**What needs to be done:**
Your response needs to be the data below, retyped exactly.

**Collected material:**
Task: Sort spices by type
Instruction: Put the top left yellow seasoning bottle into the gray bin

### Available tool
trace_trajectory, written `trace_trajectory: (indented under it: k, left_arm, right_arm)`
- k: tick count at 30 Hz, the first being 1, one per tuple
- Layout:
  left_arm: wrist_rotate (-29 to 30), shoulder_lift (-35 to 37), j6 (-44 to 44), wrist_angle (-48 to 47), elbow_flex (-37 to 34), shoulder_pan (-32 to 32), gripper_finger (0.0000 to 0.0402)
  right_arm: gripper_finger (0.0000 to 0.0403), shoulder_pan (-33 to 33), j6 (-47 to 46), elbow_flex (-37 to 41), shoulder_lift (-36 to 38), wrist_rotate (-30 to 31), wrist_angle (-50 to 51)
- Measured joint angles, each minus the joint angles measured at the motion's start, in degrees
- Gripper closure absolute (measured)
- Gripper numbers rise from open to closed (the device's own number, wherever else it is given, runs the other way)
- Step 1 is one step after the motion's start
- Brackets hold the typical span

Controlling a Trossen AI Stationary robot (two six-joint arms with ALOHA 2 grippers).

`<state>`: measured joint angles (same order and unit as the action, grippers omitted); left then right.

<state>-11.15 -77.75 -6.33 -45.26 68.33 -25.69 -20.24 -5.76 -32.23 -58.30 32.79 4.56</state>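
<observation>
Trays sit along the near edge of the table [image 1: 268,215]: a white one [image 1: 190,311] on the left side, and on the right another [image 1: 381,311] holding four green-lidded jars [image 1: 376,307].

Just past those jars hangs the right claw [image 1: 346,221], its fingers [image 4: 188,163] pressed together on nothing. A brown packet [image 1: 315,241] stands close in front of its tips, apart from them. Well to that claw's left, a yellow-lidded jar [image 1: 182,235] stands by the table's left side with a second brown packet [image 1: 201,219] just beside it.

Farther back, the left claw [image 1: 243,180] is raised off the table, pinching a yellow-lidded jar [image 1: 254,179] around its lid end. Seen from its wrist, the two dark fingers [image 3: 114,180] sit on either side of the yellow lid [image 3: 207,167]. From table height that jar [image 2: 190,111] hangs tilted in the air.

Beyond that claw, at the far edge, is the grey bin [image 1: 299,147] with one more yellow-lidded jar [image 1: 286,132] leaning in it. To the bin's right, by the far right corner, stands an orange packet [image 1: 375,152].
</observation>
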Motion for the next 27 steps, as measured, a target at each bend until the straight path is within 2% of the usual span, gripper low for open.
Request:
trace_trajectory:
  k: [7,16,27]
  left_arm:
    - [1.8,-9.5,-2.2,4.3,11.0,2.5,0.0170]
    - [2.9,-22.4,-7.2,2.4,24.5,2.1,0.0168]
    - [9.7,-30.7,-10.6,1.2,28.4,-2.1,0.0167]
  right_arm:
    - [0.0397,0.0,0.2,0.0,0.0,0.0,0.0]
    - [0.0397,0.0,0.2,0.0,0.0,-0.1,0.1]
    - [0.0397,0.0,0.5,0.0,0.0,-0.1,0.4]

**Result of the task:**
Task: Sort spices by type
Instruction: Put the top left yellow seasoning bottle into the gray bin

### Available tool
trace_trajectory, written `trace_trajectory: (indented under it: k, left_arm, right_arm)`
- k: tick count at 30 Hz, the first being 1, one per tuple
- Layout:
  left_arm: wrist_rotate (-29 to 30), shoulder_lift (-35 to 37), j6 (-44 to 44), wrist_angle (-48 to 47), elbow_flex (-37 to 34), shoulder_pan (-32 to 32), gripper_finger (0.0000 to 0.0402)
  right_arm: gripper_finger (0.0000 to 0.0403), shoulder_pan (-33 to 33), j6 (-47 to 46), elbow_flex (-37 to 41), shoulder_lift (-36 to 38), wrist_rotate (-30 to 31), wrist_angle (-50 to 51)
- Measured joint angles, each minus the joint angles measured at the motion's start, in degrees
- Gripper closure absolute (measured)
- Gripper numbers rise from open to closed (the device's own number, wherever else it is given, runs the other way)
- Step 1 is one step after the motion's start
- Brackets hold the typical span

Controlling a Trossen AI Stationary robot (two six-joint arms with ALOHA 2 grippers).

`<state>`: measured joint angles (same order and unit as the action, grippers omitted); left then right.

<state>-11.15 -77.75 -6.33 -45.26 68.33 -25.69 -20.24 -5.76 -32.23 -58.30 32.79 4.56</state>
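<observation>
Trays sit along the near edge of the table [image 1: 268,215]: a white one [image 1: 190,311] on the left side, and on the right another [image 1: 381,311] holding four green-lidded jars [image 1: 376,307].

Just past those jars hangs the right claw [image 1: 346,221], its fingers [image 4: 188,163] pressed together on nothing. A brown packet [image 1: 315,241] stands close in front of its tips, apart from them. Well to that claw's left, a yellow-lidded jar [image 1: 182,235] stands by the table's left side with a second brown packet [image 1: 201,219] just beside it.

Farther back, the left claw [image 1: 243,180] is raised off the table, pinching a yellow-lidded jar [image 1: 254,179] around its lid end. Seen from its wrist, the two dark fingers [image 3: 114,180] sit on either side of the yellow lid [image 3: 207,167]. From table height that jar [image 2: 190,111] hangs tilted in the air.

Beyond that claw, at the far edge, is the grey bin [image 1: 299,147] with one more yellow-lidded jar [image 1: 286,132] leaning in it. To the bin's right, by the far right corner, stands an orange packet [image 1: 375,152].
</observation>
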Motion for the next 27 steps, as measured, a target at each bend until the straight path is within 2% of the usual span, gripper low for open.
Request:
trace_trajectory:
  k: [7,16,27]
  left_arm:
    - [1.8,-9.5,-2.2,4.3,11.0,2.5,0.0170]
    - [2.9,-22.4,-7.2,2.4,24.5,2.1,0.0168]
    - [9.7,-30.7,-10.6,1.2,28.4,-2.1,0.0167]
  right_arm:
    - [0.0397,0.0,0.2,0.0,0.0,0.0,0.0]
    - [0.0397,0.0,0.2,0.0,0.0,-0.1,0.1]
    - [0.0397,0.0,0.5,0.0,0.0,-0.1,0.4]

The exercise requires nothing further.